*** Opening of DATA SECTION ***

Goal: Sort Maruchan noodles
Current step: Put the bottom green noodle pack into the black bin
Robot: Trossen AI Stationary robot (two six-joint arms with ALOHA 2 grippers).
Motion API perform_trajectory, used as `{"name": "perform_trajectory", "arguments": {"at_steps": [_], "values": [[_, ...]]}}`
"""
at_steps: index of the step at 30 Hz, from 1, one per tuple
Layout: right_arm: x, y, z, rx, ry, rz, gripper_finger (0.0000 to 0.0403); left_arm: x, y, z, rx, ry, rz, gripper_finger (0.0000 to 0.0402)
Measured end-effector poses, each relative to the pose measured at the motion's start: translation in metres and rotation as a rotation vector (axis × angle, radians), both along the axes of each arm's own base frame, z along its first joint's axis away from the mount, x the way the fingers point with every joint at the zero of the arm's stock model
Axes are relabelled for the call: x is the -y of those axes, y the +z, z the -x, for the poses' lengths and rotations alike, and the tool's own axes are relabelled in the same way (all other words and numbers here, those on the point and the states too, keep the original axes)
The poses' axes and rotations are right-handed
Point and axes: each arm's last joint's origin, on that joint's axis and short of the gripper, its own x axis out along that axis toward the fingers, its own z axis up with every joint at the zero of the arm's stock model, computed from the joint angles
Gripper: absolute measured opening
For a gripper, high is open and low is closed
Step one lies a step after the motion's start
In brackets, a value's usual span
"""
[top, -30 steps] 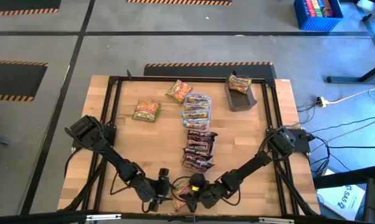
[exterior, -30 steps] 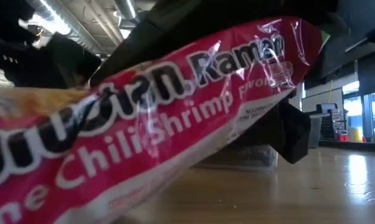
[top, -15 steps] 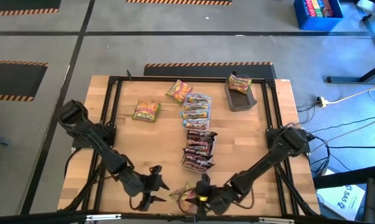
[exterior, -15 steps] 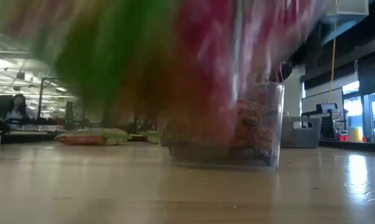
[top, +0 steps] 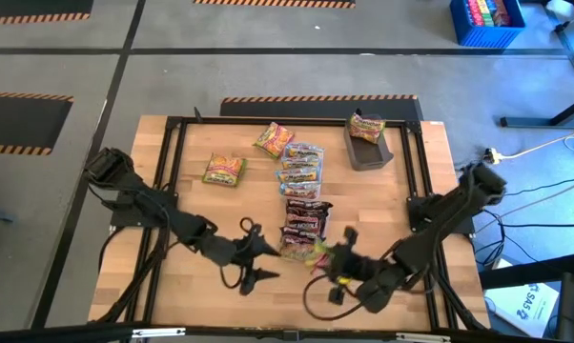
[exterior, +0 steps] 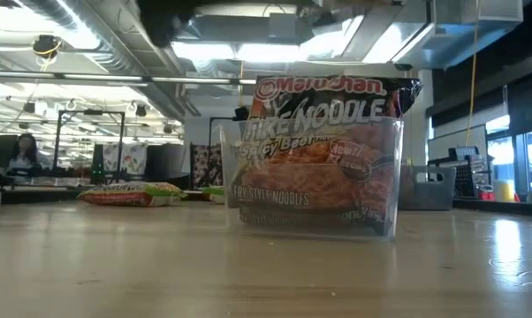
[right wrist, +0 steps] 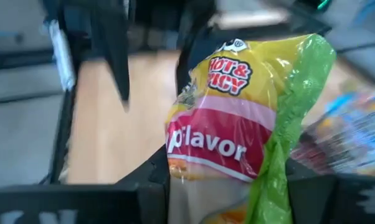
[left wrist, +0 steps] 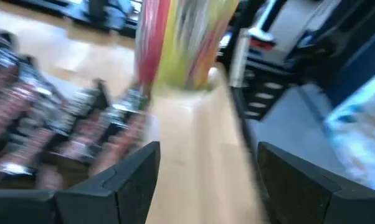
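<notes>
My right gripper (top: pixel 327 267) is shut on a yellow-green-red Maruchan packet (right wrist: pixel 237 118), held above the table beside the near end of the maroon stack (top: pixel 303 227). My left gripper (top: pixel 258 257) stands open just to the left, with nothing between its fingers (left wrist: pixel 137 174). The pale blue-orange packets (top: pixel 301 167) lie stacked farther back. Two yellow-green-red packets (top: pixel 224 170) (top: pixel 273 139) lie flat at the far left. In the low view the maroon packets stand in a clear tub (exterior: pixel 315 181). My right gripper pinches the packet's lower end (right wrist: pixel 200 177) between its two fingers. The fingers come nearly level from the table's near right side. The packet sticks out beyond the fingertips, its printed face toward the wrist camera, lifted clear of the table.
A dark grey tray (top: pixel 371 152) at the far right holds one more packet (top: pixel 366 127). A black frame (top: pixel 173 124) runs round the wooden table top. Bare wood lies along the near edge and down the left side. A person sits in the room beyond (exterior: pixel 23 152).
Both grippers have risen from the near edge and moved toward the table's middle. My left gripper has let go of the yellow-green-red packet and drawn off to the left. My right gripper has carried the packet up off the table, rolling its wrist, to the maroon stack's near end.
</notes>
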Motion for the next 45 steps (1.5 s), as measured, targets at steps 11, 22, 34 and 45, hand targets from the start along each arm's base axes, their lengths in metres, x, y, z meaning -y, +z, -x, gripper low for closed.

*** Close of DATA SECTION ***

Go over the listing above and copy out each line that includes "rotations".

YOUR SOLUTION:
Axes are relabelled for the call: x is the -y of those axes, y the +z, z the -x, for the poses' lengths and rotations alike, and the tool's own axes are relabelled in the same way (all other words and numbers here, those on the point and the states too, keep the original axes)
The poses' axes and rotations are right-handed

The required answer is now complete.